Wednesday, October 11, 2017

A Leonardo for Sale

The last widely accepted Leonardo in private hands, Salvator Mundi, will be auctioned by Christie's next month.

Note that although the attribution to Leonardo da Vinci is widely accepted it is not universally accepted. It is known that Leonardo painted such a work, because there are several painted copies and at least one engraving. But the painting had last been in a well-documented collection in 1763, when it was sold by the King of Spain.

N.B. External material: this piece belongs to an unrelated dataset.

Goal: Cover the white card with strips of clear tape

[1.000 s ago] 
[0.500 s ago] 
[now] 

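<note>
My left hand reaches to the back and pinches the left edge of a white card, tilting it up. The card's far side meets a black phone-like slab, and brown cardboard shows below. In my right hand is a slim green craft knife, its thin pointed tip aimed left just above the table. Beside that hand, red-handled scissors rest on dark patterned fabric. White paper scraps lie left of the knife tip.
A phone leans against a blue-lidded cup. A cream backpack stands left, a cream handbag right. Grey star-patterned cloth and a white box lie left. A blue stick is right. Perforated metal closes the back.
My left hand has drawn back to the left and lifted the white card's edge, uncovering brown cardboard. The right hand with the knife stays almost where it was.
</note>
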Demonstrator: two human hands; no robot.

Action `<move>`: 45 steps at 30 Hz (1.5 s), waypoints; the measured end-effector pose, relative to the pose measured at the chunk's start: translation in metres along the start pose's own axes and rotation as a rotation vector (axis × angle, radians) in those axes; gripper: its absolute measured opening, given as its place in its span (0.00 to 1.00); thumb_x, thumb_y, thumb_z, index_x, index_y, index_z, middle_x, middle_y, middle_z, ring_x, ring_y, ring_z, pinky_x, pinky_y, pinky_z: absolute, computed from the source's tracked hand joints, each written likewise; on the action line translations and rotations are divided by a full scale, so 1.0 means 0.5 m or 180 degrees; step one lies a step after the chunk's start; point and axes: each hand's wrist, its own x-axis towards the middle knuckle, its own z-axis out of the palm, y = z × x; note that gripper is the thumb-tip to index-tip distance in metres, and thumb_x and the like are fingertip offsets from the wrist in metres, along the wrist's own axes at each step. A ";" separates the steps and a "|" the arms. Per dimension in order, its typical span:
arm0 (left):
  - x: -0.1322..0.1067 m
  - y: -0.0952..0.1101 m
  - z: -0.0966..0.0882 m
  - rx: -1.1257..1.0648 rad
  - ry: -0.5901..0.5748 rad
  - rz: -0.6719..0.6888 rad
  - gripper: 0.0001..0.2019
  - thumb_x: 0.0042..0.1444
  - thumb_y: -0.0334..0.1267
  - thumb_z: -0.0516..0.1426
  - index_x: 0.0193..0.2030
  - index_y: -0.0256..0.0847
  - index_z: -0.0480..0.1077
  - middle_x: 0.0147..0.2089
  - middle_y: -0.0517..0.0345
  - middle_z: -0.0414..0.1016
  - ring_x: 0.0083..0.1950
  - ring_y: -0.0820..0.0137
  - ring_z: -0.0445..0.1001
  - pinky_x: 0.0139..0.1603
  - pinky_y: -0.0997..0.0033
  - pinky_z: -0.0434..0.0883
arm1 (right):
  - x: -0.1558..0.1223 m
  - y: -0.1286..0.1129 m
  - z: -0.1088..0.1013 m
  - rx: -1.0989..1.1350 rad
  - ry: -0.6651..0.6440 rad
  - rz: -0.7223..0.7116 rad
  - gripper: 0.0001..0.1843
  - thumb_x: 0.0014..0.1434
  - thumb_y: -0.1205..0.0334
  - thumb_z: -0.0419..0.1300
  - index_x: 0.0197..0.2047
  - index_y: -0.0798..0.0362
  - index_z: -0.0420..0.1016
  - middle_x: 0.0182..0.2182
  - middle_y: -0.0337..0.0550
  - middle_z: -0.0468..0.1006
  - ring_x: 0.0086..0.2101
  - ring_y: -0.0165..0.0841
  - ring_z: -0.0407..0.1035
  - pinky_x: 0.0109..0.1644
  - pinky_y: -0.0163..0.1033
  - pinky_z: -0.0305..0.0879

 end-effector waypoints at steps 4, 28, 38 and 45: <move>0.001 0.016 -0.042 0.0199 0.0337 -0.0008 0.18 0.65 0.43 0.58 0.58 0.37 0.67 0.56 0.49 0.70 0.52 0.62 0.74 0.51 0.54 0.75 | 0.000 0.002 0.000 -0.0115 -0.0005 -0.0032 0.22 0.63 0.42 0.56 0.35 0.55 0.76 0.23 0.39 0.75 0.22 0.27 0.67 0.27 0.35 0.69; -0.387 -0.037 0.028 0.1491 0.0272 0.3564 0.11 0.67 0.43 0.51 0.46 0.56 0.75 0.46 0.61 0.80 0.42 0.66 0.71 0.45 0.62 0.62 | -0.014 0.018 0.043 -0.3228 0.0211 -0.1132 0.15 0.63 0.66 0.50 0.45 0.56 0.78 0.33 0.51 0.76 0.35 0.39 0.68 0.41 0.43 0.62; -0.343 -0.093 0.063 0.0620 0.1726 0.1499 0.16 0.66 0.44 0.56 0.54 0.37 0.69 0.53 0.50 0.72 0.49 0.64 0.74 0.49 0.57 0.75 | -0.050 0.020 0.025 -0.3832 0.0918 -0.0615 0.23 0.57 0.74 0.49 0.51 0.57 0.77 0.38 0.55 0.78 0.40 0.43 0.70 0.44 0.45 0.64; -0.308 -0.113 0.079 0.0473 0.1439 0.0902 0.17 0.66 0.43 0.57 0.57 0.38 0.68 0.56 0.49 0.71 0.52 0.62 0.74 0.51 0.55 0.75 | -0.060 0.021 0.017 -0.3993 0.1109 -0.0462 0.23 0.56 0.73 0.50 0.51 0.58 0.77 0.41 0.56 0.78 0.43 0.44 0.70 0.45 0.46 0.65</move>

Plus, when this was rediscovered in 2011, it was in pretty bad shape:
The panel on which it is painted had split -- badly -- and someone, at some point, attempted to spackle it back together with stucco. The panel had also been subjected -- unsuccessfully -- to a forced flattening, and then glued to another backing. The worst offenses were crude areas of overpainting, in an attempt to hide the botched panel repair. And then there was plain old dirt and grime, centuries of the stuff. It would have taken a huge, nearly delusional leap of imagination to see a Leonardo lurking underneath the mess, yet that is exactly how the painting's story concluded.
As to why people think this is a Leonardo, well, it's that old connoisseur's trick, "feel." The experts think that 1) this seems to be the original lying behind all the copies, which all vary from it in different ways, and 2) it is a lot better than any of the copies. The hand has gotten a lot of attention; Leonardo was very persnickety about the anatomy of hands, and all of the copies mess up this painting's perfection of both anatomy and perspective.

Another clue is the glass orb:
Leonardo had many imitators in 16th century Milan but their efforts are miserably below his standard. Looking at the newly cleaned Salvator Mundi, which will be exhibited at the National Gallery this autumn as a rediscovered work by Leonardo, the transparent orb is far too brilliantly painted to be the work of one of his disciples.

Leonardo was obsessed with problems like how to create translucent effects in painting, how to capture the mysteries of light – the very problems posed by painting a glass sphere.
Above is a contemporary copy of the Leonardo, done around 1516 by Cesare de Sesto. The hand looks pretty good to me but I can see what they mean about the orb.

Another question about Salvator Mundi concerns the recent restoration. When the painting was rediscovered it looked like this. How we got from this to the rather perfect-looking image presented by Christie's must be a very tangled and technical tale, especially since you now cannot see any evidence of the split on the board that occasioned the overpainting in the first place. But I have tried to find complaints about the restoration and found none; all the usual suspects praise the work done on this painting as meeting the most exacting standards.

So there you have it. The consensus  of informed opinion is that this is a genuine Leonardo, but on the other hand the experts have been wrong before.